Into my second day of feeling like a human helium balloon,I started reading lists of foods that produce gas in the stomach. It was like a summary of everything in my fridge. Those lists basically also said soda and beer are no brainers. Those drinks are filled with bubbles. For Tsingtao Ice I deduced, it was also not only high levels of carbonation, but how alcohol could interact with certain foods.

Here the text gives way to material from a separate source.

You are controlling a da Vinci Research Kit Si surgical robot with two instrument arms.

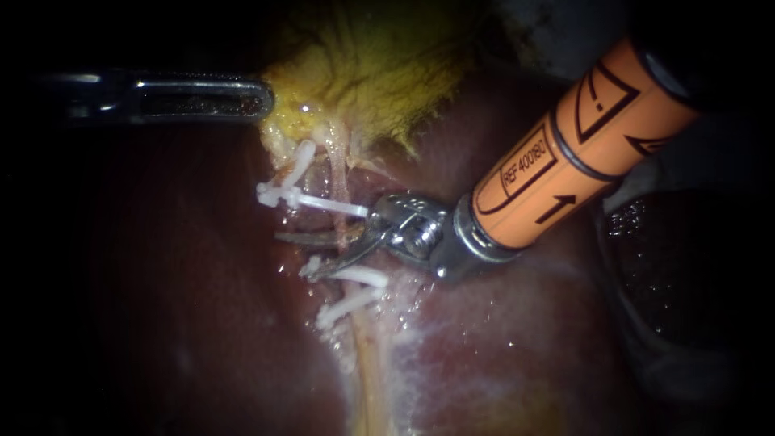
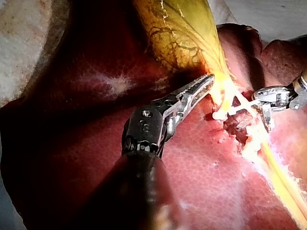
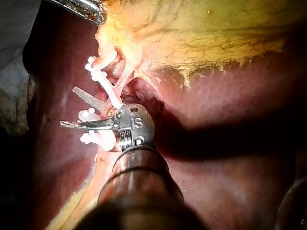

So, no. I didn’t have cancer. I wasn’t going to die at that particular moment. All of this was self inflicted via poor dietary choices and drinking too much fizzy alcohol to psychologically cope with what was a truly frightening time. I threw the beer out, put on a surgical mask, went to the grocery store, and started buying some healthy vegetables. I drank more water, and the painful bloating went away two days later.

All of this is a cautionary tale, but it needs to be told, especially when you are starting a blog about alcohol. There is nothing wrong with enjoying a hard beverage, but too much of anything is always a bad thing. Besides, blaming the Covid-19 corona virus for your heavy drinking is beyond moronic. Trust me. I have been there.That being said, Tsingtao Bingchun (Ice), is an awful beer. It is over carbonated and tasteless. I will never, ever buy it again.